Detroiters Discover Jewish Community of Cuba

First the cigars, those world-famous cigars. Then the streets lined with classic American cars, gleaming and frozen in time. And then the dances— the Rumba, the Cha Cha, the Salsa, all born right there. After that, maybe the rum, or maybe the sandwiches.

But rarely when one thinks of Cuba does one first think of its Jewish community. For twelve young men from Detroit, however, this country’s small and historic, but diverse and growing, Jewish community will forever be what they first recall when remembering their recent trip to Cuba.

On May 28th, the Jewish Federation of Metropolitan Detroit boarded a plane to Miami for a mission that would open the participants’ eyes to the legacy, the struggles and the exciting future of Jewish Cuba. Federation’s NEXTGen Detroit along with the JDC (Joint Distribution Committee), one of their largest overseas partners, designed the trip to reconnect participants to their Jewish heritage through a truly unique experience while creating powerful, personal connections and seeing first-hand the work that the Federation does for our Jewish communities around the world.

“I knew very little about the Cuban Jewish community before joining this mission,” said mission co-chair Matt Ran. “But being there and having conversations with their young Jewish leaders about the challenges that they face – and how they’re working together to overcome them and build Jewish life there –  made me realize that whether in Detroit or in Havana, we all have the same hopes and dreams for our communities’ futures.”

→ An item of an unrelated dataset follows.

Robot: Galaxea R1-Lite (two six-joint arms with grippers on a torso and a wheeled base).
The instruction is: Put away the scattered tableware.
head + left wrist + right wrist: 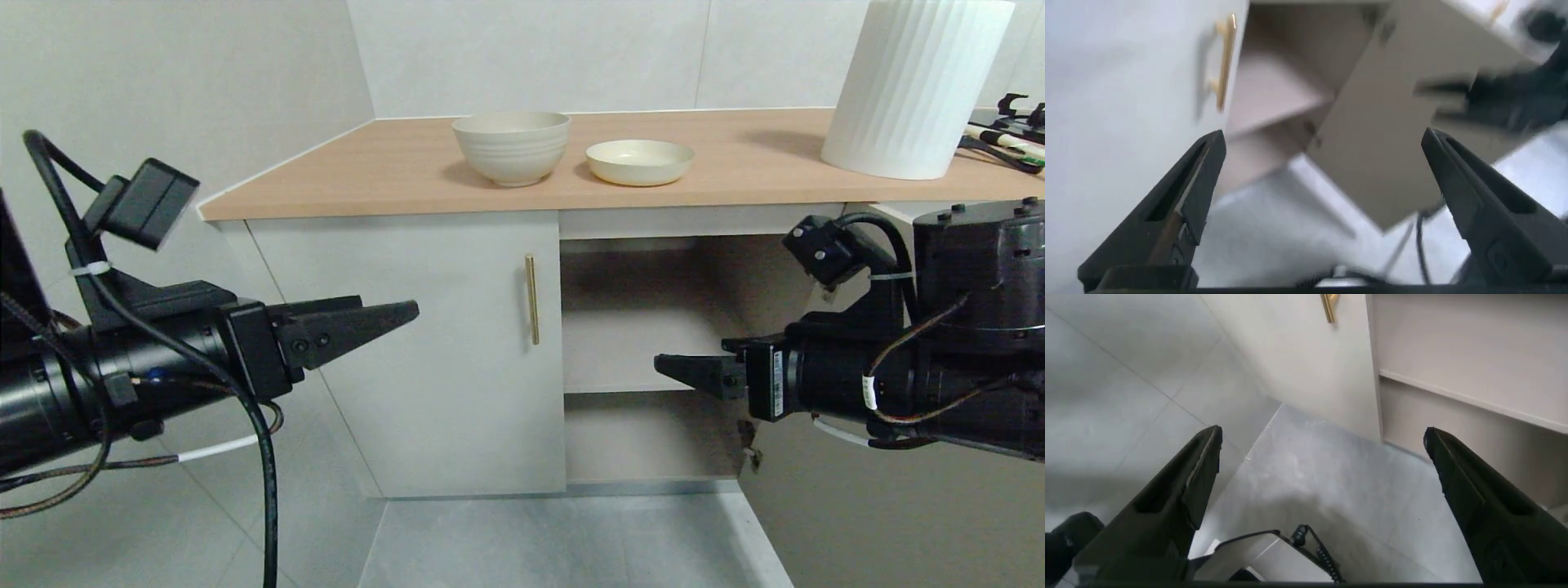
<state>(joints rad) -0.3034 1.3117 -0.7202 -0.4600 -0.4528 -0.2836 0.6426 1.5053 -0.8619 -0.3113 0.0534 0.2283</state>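
Nothing is lifted yet. The bowl (511, 147) and plate (640, 161) sit side by side on the bench (343, 175), above the open cabinet (457, 351). The left claw (404, 313) and right claw (665, 365) gape, holding nothing, low before it. Next, I judge, one must rise, grip the bowl's rim and carry it to a shelf (629, 351).

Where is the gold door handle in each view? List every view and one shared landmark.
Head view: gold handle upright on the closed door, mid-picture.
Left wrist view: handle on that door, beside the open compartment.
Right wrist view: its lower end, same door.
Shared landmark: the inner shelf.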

Danny Kaufman and Matt Ran, mission co-chairs

Danny Kaufman and Matt Ran, mission co-chairs

Through its direct support of overseas organizations including JAFI, JDC and World ORT, the Detroit Federation assists Jews in over 80 countries around the world. For the upcoming 2015-16 year, the Detroit community has approved $8.65 million from its 2015 Annual Campaign and another $1.04 million from the Sue and Alan Kaufman Challenge Fund to be support Jews across the globe. But many of these efforts go untold or take a backseat to stories happening in our own local community or in Israel.

“Did you know that each Cuban receives a ration of only three-quarters of a pound of meat per month?” asks Miryam Roseznweig, Federation’s Senior Director of Community Development who also staffed the mission.

A chicken dinner every Shabbat

“But through our overseas allocations, Federation provides a chicken dinner every Shabbat for the entire Jewish community in Havana. It’s amazing to think that we had no idea that Federation did this. And there are countless stories like this — how Federation dollars are making a difference all over the world, every day. We just don’t hear them.”

Mission participants learned about the many educational, social and welfare programs developed by the JDC to assist the Jewish community in Cuba. They toured the community center, Sunday school and a pharmacy that houses the JDC Cuban Relief Project, which works to keep the shelves stocked with necessities.

“While the community in Cuba may be small, it’s diverse, and they are sharing their Jewish resources in a way that’s really inspiring,” said mission participant Chad Silver. “We visited the only mikvah and the only kosher butcher shop. On the day that we went to the Jewish cemetery and said Kaddish at the Memorial to the Holocaust, it really hit home that we are one people.”

Group in Old Jewish Quarter

Group in Old Jewish Quarter

The Detroiters walked through Havana’s Old Jewish Quarter to Adath Israel, the city’s traditional Orthodox synagogue. They toured the Sephardic Hebrew Center, the only Sephardic synagogue in Havana. And they visited the Patronato Synagogue, home to a full library and impressive collection of Jewish books, where they stayed for Friday night services and Shabbat dinner.

“Once we started Kabbalat Shabbat, there was no language barrier, there were no differences,” said mission co-chair Danny Kaufman.  “Everyone was singing the same words to the same tunes that we had all known for years. We were simply a group of Jews, welcoming the Shabbat, sharing a tradition that has been around long before us and will be around long after us if we continue to support Jewish communities around the world.”